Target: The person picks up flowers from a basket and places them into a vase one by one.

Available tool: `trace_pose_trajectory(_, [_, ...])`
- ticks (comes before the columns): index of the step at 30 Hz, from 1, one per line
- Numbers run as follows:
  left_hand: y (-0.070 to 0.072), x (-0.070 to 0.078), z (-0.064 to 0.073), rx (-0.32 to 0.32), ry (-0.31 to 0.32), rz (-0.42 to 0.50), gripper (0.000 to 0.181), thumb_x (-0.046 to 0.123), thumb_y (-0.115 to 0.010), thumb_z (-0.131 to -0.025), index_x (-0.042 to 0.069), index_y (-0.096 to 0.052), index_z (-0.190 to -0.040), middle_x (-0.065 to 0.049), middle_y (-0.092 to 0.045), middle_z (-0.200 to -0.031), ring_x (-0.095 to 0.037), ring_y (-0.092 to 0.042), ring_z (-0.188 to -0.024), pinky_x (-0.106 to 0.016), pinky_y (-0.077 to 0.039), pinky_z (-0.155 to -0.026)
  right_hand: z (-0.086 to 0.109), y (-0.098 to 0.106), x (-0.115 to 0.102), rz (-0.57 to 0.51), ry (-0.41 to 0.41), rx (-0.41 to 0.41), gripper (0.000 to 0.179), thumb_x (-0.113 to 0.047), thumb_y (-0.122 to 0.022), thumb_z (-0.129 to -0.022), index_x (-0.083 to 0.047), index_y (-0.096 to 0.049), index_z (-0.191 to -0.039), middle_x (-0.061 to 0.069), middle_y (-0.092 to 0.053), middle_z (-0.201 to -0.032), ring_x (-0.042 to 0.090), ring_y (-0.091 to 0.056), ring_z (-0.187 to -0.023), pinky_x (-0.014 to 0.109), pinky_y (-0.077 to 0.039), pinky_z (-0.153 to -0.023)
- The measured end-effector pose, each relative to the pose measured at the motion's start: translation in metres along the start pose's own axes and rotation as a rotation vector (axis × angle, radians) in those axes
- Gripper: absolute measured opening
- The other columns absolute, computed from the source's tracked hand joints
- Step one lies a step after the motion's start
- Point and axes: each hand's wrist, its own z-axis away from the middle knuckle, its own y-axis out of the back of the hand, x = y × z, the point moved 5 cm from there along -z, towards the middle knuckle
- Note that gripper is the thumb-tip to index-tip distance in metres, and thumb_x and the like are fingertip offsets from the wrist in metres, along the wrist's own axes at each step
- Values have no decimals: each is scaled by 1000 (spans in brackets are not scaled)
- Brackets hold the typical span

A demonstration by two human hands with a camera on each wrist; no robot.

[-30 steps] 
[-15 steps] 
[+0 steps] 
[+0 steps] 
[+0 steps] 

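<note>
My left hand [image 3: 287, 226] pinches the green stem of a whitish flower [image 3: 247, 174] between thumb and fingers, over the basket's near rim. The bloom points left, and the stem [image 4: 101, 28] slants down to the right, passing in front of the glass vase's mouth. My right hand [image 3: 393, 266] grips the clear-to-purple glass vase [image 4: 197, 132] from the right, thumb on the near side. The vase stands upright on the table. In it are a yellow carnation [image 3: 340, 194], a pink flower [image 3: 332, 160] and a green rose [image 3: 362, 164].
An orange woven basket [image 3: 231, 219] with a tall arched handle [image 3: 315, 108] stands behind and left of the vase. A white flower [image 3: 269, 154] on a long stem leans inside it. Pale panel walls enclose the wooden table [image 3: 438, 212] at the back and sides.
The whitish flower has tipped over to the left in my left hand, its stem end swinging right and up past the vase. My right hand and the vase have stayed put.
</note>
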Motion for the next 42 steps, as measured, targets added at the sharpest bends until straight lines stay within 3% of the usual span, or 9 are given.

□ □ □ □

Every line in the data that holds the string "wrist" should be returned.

▶ Task output
- Point and axes: each hand's wrist, its own z-axis away from the middle knuckle, its own y-axis out of the back of the hand, x = y × z, the point moved 5 cm from there along -z, towards the middle knuckle
- Note that gripper is the thumb-tip to index-tip distance in metres, and thumb_x and the like are fingertip offsets from the wrist in metres, along the wrist's own axes at each step
A demonstration by two human hands with a camera on each wrist; no robot.

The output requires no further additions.